### MATERIAL PROVIDED
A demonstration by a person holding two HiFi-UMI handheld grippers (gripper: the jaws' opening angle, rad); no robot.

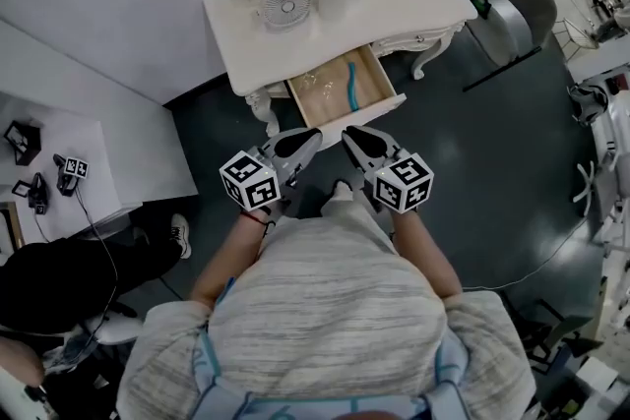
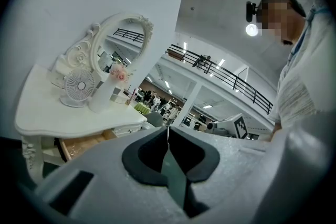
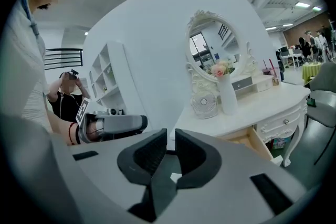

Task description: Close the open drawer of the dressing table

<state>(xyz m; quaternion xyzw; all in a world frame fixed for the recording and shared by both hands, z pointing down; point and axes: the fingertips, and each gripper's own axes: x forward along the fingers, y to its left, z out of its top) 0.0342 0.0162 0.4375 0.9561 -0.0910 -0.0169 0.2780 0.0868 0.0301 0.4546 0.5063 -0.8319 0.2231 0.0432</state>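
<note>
Drawer (image 1: 338, 90) stood open, pulled out from under the table (image 1: 394, 7) top, with a blue item (image 1: 350, 84) inside. Left gripper (image 1: 315, 136) and right gripper (image 1: 348, 134) were side by side near the drawer front, short of it. Both had jaws closed, nothing held.

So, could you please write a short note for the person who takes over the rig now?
Left gripper: shut, empty.
Right gripper: shut, empty.
Both point at the drawer, close to its front; contact cannot be told.
The drawer stands pulled out of the dressing table, a teal item inside.
Done: nothing yet.
To do: push the drawer fully in.
</note>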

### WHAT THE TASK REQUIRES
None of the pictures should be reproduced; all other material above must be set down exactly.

### SOLVED EXERCISE
A demonstration by a person holding two HiFi-UMI handheld grippers (gripper: the jaws' opening angle, rad); no robot.


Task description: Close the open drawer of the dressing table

<state>(xyz m; quaternion xyzw; all in a world frame fixed for the recording and shared by both hands, z pointing down; point and axes: the fingertips, and each gripper's own axes: x forward along the fingers, y to its left, z out of its top) 0.0342 0.0162 0.4375 0.9561 -0.0910 -0.0169 0.2780 0.0868 0.0301 0.4546 0.5063 -0.8319 0.2231 0.0432</state>
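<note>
Drawer (image 1: 338, 90) stood open, pulled out from under the table (image 1: 394, 7) top, with a blue item (image 1: 350, 84) inside. Left gripper (image 1: 315, 136) and right gripper (image 1: 348, 134) were side by side near the drawer front, short of it. Both had jaws closed, nothing held.

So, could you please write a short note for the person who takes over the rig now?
Left gripper: shut, empty.
Right gripper: shut, empty.
Both point at the drawer, close to its front; contact cannot be told.
The drawer stands pulled out of the dressing table, a teal item inside.
Done: nothing yet.
To do: push the drawer fully in.
</note>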

No further work remains on this exercise.